“She would have been chained hand and foot to an intolerable existence. She would have fretted and pined. Her life would have been an infinite burden. Heaven's mercy saved her.”
“I was n't looking at it from her point of view at all,” exclaimed Connie.
“Hers is the only one from which one can look at it,” he answered gravely.
When she bade him good-bye some ten minutes later, she did not withdraw the hand which he held. Her forget-me-not eyes grew pleading, and her voice trembled a little.
“I wish I could comfort you, Jimmie—not only now, but in the lonely years to come. But remember, dear, there is nothing on earth I would n't give you or do for you—nothing on earth.”
It was not till long afterwards that he fully comprehended the meaning of her words; and then she herself prettily vouchsafed the interpretation. For immediate answer he kissed her on the cheek in the brotherly fashion in which he had kissed her twice before.
“What greater comfort,” said he, “can I have than to hear you say that? I am a truly enviable man, Connie. Love and affection are showered upon me in full measure. Life is very, very sweet.”
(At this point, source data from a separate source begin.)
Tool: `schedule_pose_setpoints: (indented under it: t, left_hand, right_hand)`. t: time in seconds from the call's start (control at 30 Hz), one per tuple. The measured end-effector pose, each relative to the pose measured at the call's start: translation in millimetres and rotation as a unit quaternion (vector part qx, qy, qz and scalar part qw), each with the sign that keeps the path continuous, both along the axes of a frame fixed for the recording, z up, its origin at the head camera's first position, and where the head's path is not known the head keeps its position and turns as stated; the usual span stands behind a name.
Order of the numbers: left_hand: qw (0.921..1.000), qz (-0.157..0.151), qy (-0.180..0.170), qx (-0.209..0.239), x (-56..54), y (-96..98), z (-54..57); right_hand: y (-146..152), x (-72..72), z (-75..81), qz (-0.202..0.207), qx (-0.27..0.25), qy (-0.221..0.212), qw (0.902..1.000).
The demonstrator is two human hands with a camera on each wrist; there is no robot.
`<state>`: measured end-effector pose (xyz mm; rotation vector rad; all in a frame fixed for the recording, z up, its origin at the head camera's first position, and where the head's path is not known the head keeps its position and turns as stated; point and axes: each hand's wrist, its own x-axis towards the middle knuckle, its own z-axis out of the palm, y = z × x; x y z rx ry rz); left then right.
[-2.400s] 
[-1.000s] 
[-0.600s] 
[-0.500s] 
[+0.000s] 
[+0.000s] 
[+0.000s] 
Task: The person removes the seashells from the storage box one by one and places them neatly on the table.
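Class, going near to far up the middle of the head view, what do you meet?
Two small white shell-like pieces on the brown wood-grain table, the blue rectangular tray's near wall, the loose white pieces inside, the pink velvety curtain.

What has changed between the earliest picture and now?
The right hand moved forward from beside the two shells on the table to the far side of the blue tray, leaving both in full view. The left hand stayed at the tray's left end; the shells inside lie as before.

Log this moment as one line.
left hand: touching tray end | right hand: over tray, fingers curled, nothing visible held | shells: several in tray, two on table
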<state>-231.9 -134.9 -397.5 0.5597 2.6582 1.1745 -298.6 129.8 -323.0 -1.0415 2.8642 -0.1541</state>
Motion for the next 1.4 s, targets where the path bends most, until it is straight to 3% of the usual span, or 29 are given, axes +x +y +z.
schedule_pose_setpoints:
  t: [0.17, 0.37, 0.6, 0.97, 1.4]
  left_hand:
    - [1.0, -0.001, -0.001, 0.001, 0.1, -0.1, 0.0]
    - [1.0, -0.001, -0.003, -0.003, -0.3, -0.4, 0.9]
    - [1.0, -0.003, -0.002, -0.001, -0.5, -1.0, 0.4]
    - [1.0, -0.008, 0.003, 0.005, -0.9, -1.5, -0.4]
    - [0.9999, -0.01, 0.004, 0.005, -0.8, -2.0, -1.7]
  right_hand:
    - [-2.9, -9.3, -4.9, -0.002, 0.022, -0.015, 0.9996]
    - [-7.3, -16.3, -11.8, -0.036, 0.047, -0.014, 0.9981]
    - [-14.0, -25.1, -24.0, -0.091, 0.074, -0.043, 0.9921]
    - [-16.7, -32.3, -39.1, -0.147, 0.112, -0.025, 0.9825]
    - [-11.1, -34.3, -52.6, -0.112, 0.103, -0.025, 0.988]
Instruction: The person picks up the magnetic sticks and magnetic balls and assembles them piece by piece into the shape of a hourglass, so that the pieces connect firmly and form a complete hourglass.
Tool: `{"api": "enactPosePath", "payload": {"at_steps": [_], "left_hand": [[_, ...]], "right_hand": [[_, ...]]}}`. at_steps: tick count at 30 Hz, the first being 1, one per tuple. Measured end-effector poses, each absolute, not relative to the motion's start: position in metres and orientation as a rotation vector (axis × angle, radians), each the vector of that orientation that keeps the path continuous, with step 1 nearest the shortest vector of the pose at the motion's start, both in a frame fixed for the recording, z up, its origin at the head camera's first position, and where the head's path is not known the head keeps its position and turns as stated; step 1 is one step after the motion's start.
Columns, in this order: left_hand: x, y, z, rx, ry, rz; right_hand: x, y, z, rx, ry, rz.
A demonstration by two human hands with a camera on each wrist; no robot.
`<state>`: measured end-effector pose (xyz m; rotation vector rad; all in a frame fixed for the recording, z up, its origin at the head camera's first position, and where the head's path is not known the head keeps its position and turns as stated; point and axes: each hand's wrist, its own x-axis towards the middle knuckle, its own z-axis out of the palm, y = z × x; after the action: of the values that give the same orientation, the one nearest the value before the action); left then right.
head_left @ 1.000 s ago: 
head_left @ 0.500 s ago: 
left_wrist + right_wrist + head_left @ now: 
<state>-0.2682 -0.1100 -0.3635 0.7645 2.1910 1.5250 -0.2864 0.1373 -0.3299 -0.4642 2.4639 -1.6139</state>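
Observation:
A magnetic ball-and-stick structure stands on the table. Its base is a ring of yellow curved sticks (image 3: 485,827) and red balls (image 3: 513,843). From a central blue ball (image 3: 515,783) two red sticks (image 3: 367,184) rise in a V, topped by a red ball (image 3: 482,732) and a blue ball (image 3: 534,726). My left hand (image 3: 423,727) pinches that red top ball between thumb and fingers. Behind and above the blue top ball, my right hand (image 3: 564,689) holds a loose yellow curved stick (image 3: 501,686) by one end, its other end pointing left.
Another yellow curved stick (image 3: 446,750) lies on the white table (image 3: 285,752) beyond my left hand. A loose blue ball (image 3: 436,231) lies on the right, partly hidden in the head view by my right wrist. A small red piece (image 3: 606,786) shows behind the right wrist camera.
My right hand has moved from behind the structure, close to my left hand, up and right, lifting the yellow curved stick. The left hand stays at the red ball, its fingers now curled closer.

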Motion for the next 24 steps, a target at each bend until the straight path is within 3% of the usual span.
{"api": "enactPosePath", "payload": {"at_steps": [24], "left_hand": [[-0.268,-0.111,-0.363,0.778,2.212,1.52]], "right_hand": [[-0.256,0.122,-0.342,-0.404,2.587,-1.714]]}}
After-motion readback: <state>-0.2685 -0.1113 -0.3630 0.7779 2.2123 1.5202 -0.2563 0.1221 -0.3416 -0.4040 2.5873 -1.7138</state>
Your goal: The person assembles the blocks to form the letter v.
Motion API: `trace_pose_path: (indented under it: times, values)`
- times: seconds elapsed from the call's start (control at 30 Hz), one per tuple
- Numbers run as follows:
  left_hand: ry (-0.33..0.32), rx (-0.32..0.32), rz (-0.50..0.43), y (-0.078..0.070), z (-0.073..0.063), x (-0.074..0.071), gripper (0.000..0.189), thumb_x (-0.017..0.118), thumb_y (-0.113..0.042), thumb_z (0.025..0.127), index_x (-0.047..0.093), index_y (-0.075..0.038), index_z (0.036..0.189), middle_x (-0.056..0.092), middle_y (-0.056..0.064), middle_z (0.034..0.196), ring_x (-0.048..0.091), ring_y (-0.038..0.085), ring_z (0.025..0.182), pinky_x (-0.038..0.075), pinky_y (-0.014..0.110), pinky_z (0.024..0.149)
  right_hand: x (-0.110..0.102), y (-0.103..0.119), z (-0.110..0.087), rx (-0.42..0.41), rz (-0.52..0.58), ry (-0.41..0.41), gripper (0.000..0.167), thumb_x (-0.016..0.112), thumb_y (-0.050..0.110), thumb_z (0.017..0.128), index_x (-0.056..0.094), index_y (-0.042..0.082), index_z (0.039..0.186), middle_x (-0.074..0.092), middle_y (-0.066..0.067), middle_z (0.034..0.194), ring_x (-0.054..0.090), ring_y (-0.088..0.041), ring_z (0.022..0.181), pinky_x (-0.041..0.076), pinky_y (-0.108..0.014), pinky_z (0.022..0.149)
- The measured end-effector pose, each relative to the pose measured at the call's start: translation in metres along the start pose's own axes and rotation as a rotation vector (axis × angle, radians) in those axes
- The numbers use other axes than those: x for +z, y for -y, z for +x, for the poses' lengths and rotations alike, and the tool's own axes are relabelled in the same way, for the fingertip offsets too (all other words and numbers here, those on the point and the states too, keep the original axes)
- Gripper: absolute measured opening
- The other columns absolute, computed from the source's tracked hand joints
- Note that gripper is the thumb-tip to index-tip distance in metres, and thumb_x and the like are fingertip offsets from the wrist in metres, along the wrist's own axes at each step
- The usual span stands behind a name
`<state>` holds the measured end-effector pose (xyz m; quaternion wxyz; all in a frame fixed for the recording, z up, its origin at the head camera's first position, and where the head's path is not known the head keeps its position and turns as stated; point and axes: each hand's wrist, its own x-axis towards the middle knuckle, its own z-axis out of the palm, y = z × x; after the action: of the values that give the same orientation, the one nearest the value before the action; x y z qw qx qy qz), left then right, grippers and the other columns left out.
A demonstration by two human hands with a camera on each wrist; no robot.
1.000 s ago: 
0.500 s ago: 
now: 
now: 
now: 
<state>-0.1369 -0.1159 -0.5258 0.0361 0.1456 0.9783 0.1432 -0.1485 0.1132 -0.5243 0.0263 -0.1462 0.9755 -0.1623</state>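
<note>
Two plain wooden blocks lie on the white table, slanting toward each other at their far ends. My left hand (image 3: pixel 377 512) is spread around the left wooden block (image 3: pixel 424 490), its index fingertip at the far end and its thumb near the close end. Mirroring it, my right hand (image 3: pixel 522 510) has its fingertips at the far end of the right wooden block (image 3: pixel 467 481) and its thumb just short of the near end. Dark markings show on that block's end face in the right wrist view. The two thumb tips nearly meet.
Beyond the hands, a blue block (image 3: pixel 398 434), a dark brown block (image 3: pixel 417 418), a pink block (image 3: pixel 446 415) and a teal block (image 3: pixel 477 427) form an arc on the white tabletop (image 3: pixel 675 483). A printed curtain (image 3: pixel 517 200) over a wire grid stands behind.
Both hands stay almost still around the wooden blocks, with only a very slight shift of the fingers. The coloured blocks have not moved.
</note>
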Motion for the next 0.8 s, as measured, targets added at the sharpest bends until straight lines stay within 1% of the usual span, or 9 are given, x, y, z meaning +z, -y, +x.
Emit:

The next two or three weeks brought pleasant surprises which strengthened his conviction. One by one old friends sought him out, and, some heartily, others shamefacedly, extended to him the hand of brotherhood. His evening at the Langham Sketch Club had inaugurated the new order of things. The Frewen-Smiths, whose New Year party had marked the epoch between child and woman in Aline's life, invited the two outcasts to dinner, and pointedly signified that they were the honoured guests. Brother artists looked in casually on Sunday evenings. Their wives called upon Aline, offering congratulations and wedding-gifts. A lady whose portrait he had painted, and at whose house he had visited, commissioned him to paint the portraits of her two children. The ostracism had been removed. How this had been effected Jimmie could not conjecture; and Tony Merewether and Connie Deering, who were the persons primarily and independently responsible, did not enlighten him. By Aline's wedding-day all the old circle had gathered round him, and a whisper of the true story had been heard in Wiltshire House.
Thus the world began to smile upon him, as if to make amends for the anguish it could not remedy. He took the smile as a proof of the world's essential goodness. The great glory that for a day had made his life a blaze of splendour had faded; the sun in his heaven had been eternally eclipsed. But the lesser glory of the moon and stars remained undimmed; the tenderness of twilight lost no tone of its beauty. He stood unshaken in his faith, unchanged in himself—the strong, wise man looking upon the earth and the fulness thereof with the unclouded eyes of a child.
The man whom he had most loved, the woman he had most worshipped, had each failed him, had each brought upon him bitter and abiding sorrow. They had passed like dead folks out of his daily life. Yet each retained in his heart the once inhabited chambers. They were dear ghosts. His incurable optimism in this wise brought about its consolation. For optimism involves courage of a serene quality. Aline, with her swift perception of him, had the opportunity of flashing this into an epigram. There was a little gathering in the studio, and the talk ran on personal bravery. Some one started the question: What would the perfectly brave man do if attacked unarmed by a man-eating tiger?